Hi Daniel- On 02/16/2010 12:52 PM, Daniel Goering wrote:
Hi! I'd like to mount an NFS4 share with the option bg as described in man 5 nfs. But all mounts are carried out in the foreground and time out after 2 minutes [and the client is blocked e.g. during boot for the entire time] instead of trying in the background for about 1 week until the server is back up. When I try to mount a share from an unreachable server I get something like # mount.nfs4 10.1.2.3:/ /mnt/ -v -o bg mount.nfs4: text-based options: 'bg,clientaddr=xxx,addr=10.1.2.3' mount.nfs4: mount(2): Input/output error mount.nfs4: mount system call failed I tracked this down to utils/mount/stropts.c, where the function nfs_is_permanent_error maps EIO to an permanent error and prevents the mount from backgrounding. I changed utils/mount/mount.c to use the old non string mount, in order to compare the results --- mount.c.bak 2010-02-16 18:06:09.000000000 +0100 +++ mount.c 2010-02-16 18:06:12.000000000 +0100 @@ -175,7 +175,7 @@ if (nfs_mount_data_version> NFS_MOUNT_VERSION) nfs_mount_data_version = NFS_MOUNT_VERSION; else - if (kernel_version> MAKE_VERSION(2, 6, 22)) + if (kernel_version> MAKE_VERSION(3, 6, 22)) string++; } and I get this result, if there is no route to the host # mount.nfs4 10.1.2.3:/ /mnt/ -v -o bg mount.nfs4: pinging: prog 100003 vers 4 prot tcp port 2049 mount.nfs4: Unable to connect to 10.1.2.3:2049, errno 113 (No route to host) instead of waiting 2 minutes this call immediately returns. If there is just no answer from the host instead of a "no route to host" message, I get # mount.nfs4 10.1.2.3:/ /mnt/ -v -o bg mount.nfs4: pinging: prog 100003 vers 4 prot tcp port 2049 mount.nfs4: Unable to connect to 10.1.2.3:2049, errno 110 (Connection timed out) mount.nfs4: backgrounding "10.1.2.3:/" Both calls to the old non-string mount are significantly faster, and the last one even backgrounds, while the string mount gives EIO in both cases and never backgrounds. I'd like to use the bg option to be able to boot the clients simultaneously with the servers and the clients should just mount the share, as soon as it becomes available. Currently this is never possible with any machine running a kernel newer than 2.6.22, as they will all die of the EIO error. Even for an older Kernel this is only possible, if the server is already booting and can answer ARP requests, as otherwise the mount will die from the "no route to host" message.

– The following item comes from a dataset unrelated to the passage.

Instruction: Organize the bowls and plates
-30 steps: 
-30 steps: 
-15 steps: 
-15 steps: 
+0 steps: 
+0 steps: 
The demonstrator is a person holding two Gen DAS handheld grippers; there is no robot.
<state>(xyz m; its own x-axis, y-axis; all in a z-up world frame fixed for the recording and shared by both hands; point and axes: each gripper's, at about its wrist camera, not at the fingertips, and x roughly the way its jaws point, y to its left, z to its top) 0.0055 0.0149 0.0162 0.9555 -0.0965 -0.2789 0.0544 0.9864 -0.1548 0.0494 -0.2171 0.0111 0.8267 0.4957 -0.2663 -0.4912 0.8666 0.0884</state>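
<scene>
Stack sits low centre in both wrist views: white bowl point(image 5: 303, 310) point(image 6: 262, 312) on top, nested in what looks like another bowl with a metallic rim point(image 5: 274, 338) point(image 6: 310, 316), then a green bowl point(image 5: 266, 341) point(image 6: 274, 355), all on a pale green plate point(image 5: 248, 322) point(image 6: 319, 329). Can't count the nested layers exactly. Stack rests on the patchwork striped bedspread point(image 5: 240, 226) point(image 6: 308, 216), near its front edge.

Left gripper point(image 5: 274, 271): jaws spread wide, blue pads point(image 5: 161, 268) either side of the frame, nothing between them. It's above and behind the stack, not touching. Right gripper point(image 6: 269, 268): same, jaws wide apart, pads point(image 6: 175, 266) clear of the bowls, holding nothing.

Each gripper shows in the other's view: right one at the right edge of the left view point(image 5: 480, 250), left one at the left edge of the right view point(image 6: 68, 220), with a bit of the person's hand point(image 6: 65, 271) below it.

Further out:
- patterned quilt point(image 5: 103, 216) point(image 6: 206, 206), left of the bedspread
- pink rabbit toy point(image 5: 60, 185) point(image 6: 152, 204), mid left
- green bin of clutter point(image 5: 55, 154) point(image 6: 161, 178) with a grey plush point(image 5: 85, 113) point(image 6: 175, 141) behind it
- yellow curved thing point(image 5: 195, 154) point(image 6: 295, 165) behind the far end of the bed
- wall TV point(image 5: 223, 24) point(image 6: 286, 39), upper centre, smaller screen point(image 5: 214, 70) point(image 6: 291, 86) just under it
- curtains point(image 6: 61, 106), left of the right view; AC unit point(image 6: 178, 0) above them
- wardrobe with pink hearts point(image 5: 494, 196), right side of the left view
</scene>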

FWIW, some of this is addressed in the 2.6.33 kernel. EIO is the wrong error for the kernel to return in this case. With 2.6.33, string-based NFSv4 mounts behave like legacy mounts; no route to host causes immediate failure, no answer causes mount to background.
There's still a question of whether "no route to host" should fail immediately, or should background. We can add EHOSTUNREACH to nfs_is_permanent_error(), but that will make foreground mounts hang for 2 minutes if the admin misspells the server name. A minor point, perhaps.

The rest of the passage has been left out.